Dread frowned. It was one of the Old Man's virtual priests. The call had been routed directly to him through Jongleur's connection to the Grail network, just as though the servitor were calling from the real world instead of an imaginary Egypt.
"What do you want?"
"O blessed Anubis, master of the final journey, there is fire in great Abydos! Many priests are dead, many more lie burned and dying!"
Which was a pretty funny thing to call him about, Dread reflected, since he had been torturing and murdering priests himself in the temple complex of Abydos-That-Was not twenty-four hours ago. "So?"
The ash-smeared face went paler still. The man's mouth worked without noise for a moment. "And the prisoners of the great god have escaped."
"What?" He narrowed his eyes. "You let those two idiots from the Circle get away? Both of them?"
The priest swallowed. When he spoke, it was almost a whisper. "All of them. All of the great god's prisoners."

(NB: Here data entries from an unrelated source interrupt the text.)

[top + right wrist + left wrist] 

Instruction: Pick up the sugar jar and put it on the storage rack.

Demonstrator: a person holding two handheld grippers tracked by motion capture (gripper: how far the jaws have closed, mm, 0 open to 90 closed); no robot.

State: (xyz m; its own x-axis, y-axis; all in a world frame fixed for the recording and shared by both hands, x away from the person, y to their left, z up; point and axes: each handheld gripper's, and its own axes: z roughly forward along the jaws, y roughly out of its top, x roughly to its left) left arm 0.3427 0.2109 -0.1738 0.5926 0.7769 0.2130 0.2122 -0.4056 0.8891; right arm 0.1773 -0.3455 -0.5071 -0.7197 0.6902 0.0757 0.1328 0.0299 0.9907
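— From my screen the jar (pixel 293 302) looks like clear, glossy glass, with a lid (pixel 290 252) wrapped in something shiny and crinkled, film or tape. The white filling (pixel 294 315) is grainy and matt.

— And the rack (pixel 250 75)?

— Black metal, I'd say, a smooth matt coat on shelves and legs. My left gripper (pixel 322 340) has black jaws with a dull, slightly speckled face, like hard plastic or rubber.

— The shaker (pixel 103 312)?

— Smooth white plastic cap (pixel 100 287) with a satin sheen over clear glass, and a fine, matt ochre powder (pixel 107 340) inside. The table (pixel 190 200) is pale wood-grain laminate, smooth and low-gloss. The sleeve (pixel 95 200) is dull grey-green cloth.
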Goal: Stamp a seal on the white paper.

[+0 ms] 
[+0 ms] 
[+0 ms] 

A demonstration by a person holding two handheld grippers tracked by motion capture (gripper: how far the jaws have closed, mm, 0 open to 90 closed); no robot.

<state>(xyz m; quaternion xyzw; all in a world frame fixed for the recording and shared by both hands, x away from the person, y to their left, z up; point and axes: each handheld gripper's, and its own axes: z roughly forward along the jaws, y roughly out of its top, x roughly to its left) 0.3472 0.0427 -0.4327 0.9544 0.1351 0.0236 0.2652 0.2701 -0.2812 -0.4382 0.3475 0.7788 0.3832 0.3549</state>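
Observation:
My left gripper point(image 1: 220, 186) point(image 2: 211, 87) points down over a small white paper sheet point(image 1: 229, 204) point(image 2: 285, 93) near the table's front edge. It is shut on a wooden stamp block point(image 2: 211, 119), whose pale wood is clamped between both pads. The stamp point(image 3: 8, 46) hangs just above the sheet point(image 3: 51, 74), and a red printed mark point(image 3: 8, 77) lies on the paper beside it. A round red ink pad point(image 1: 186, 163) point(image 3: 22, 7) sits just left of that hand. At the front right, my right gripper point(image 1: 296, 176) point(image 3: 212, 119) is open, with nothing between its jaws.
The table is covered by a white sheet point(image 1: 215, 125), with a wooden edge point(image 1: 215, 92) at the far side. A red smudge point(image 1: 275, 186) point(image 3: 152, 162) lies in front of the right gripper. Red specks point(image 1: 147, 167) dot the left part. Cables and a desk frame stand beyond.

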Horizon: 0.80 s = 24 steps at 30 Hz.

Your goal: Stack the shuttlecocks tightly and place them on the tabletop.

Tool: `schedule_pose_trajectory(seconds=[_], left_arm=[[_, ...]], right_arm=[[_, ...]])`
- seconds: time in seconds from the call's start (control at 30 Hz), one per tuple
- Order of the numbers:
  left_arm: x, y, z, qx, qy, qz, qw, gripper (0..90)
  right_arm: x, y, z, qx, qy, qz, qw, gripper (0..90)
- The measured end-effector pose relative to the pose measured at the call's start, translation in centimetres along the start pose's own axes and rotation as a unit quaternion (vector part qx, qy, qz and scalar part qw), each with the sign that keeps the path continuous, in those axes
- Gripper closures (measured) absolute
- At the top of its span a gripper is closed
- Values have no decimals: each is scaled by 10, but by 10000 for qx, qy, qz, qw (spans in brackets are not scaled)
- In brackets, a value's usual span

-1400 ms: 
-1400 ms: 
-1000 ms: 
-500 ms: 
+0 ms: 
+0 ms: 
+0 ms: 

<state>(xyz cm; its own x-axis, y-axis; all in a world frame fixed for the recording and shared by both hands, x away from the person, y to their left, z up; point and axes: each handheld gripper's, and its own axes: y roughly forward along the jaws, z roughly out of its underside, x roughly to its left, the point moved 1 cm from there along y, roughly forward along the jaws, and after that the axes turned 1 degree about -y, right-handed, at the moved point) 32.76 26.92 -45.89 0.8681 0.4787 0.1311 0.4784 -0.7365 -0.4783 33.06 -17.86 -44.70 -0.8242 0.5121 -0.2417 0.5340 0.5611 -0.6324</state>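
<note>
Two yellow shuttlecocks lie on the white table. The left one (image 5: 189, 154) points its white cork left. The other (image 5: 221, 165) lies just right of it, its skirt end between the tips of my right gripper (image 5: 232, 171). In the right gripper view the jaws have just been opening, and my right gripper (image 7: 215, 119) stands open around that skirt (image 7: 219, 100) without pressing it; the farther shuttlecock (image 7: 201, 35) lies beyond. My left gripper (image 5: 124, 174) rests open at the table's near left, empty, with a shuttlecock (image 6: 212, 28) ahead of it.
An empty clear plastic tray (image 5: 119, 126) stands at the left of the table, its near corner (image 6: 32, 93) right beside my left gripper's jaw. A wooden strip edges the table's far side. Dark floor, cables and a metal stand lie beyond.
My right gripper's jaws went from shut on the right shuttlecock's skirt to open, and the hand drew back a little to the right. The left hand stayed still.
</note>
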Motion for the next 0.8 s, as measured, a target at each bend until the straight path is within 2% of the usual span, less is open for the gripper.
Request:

"What are you talking about?" He heard his voice rise to an angry howl, as though he truly were the god the priest must be seeing. "Don't move!"
With a flick of thought, he threw himself into Egypt.
Wells cowered on the floor of the cell, his mummy wrappings smeared with dirt, his banana-yellow face tight with fear and resentment as he stared up at the huge, jackal-headed figure of Anubis.
"How was I to know?" Wells was slurring his words as though something had damaged his brain. "It was just some kid—he must have been the same one who got Yacoubian. He just . . . stuck his hand in me. I was paralyzed—almost felt like I was thrown offline, except I was still locked inside this virtual body."